• _What to work on_:
Copy the data precisely, character for character, and leave out every picture.

• _Supplied material_:
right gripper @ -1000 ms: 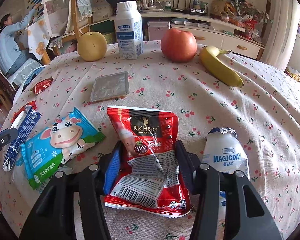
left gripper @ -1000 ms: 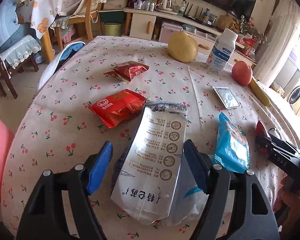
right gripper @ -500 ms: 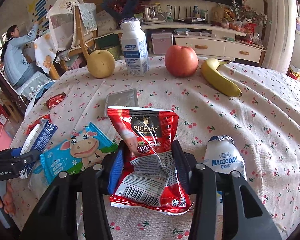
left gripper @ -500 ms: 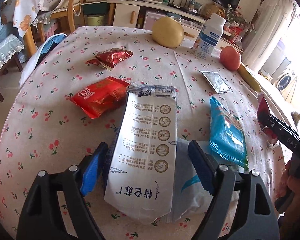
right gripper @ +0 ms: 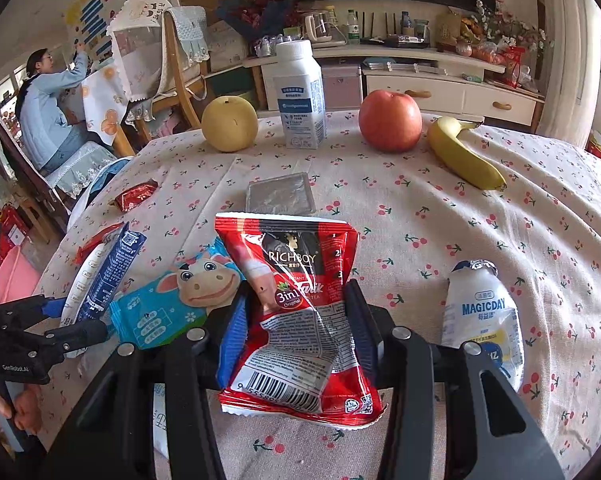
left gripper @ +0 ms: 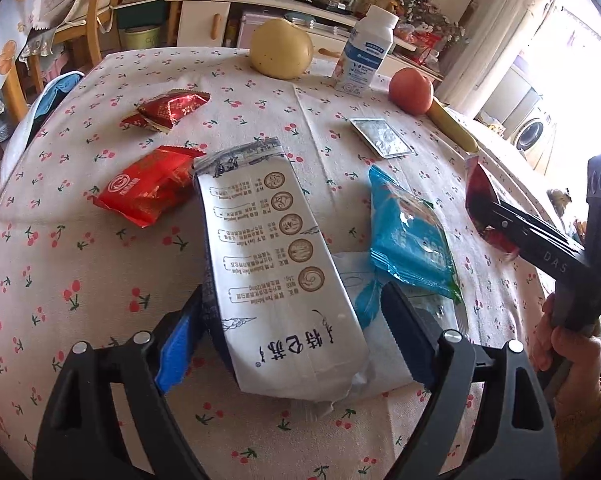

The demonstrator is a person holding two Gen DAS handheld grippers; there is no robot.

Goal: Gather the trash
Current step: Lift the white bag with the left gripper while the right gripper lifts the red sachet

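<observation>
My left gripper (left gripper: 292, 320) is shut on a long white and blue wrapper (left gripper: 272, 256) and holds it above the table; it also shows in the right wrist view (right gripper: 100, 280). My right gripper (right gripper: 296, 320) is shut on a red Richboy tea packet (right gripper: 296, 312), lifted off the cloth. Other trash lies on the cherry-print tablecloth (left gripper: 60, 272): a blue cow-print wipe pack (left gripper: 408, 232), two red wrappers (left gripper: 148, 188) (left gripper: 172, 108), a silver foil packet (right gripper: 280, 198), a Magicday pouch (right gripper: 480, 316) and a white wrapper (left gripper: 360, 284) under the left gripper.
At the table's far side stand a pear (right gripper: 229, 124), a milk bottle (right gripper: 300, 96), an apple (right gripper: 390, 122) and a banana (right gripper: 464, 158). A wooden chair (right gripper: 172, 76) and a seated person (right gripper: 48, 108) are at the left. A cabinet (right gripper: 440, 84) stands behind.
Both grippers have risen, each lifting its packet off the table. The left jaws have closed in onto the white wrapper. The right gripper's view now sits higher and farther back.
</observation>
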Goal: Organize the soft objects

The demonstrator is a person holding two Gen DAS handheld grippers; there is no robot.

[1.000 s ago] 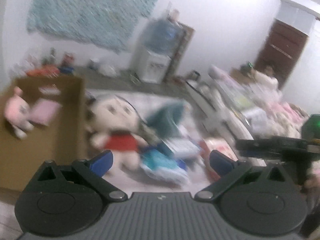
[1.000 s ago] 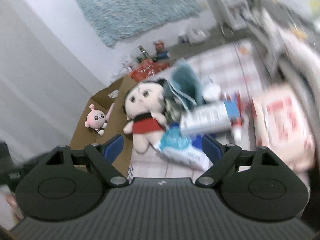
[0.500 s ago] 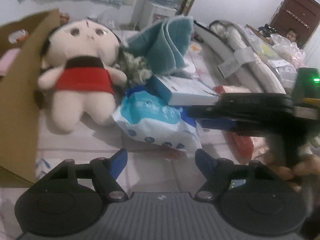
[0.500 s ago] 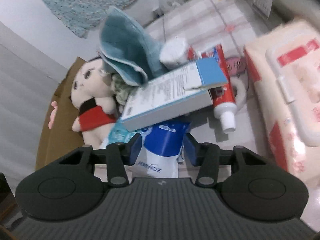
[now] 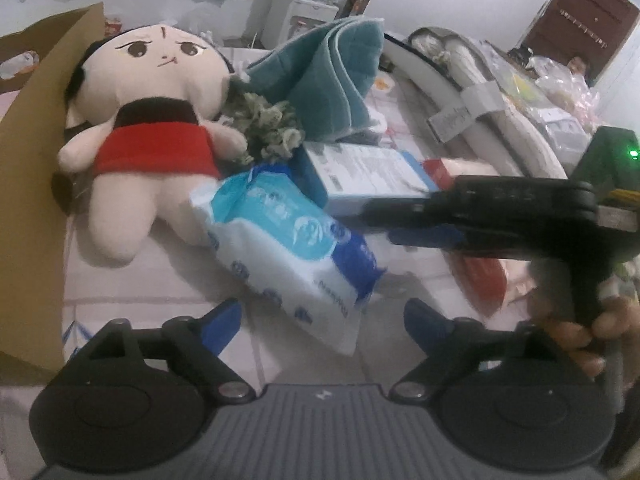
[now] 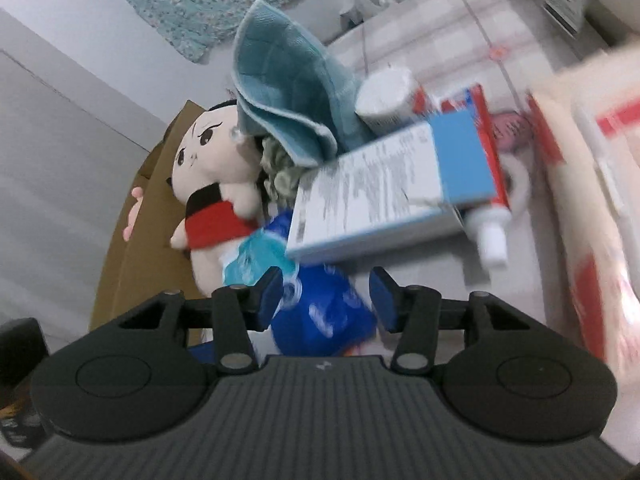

• _Task solution_:
right gripper @ -1000 ms: 
left gripper @ -1000 ms: 
right gripper @ -500 ms: 
left gripper @ -500 ms: 
right gripper @ +0 ms: 
left gripper @ +0 ms: 

The demonstrator is a person holding two Gen DAS handheld grippers; there is no robot.

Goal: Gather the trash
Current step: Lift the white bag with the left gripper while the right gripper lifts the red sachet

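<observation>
My left gripper (left gripper: 292, 320) is shut on a long white and blue wrapper (left gripper: 272, 256) and holds it above the table; it also shows in the right wrist view (right gripper: 100, 280). My right gripper (right gripper: 296, 320) is shut on a red Richboy tea packet (right gripper: 296, 312), lifted off the cloth. Other trash lies on the cherry-print tablecloth (left gripper: 60, 272): a blue cow-print wipe pack (left gripper: 408, 232), two red wrappers (left gripper: 148, 188) (left gripper: 172, 108), a silver foil packet (right gripper: 280, 198), a Magicday pouch (right gripper: 480, 316) and a white wrapper (left gripper: 360, 284) under the left gripper.
At the table's far side stand a pear (right gripper: 229, 124), a milk bottle (right gripper: 300, 96), an apple (right gripper: 390, 122) and a banana (right gripper: 464, 158). A wooden chair (right gripper: 172, 76) and a seated person (right gripper: 48, 108) are at the left. A cabinet (right gripper: 440, 84) stands behind.
Both grippers have risen, each lifting its packet off the table. The left jaws have closed in onto the white wrapper. The right gripper's view now sits higher and farther back.
</observation>
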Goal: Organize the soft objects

The demonstrator is a person holding two Gen DAS handheld grippers; there is no robot.

[1.000 s ago] 
[1.000 s ago] 
[0.500 s ago] 
[0.500 s ago] 
[now] 
[now] 

Work on the exercise is now concluded.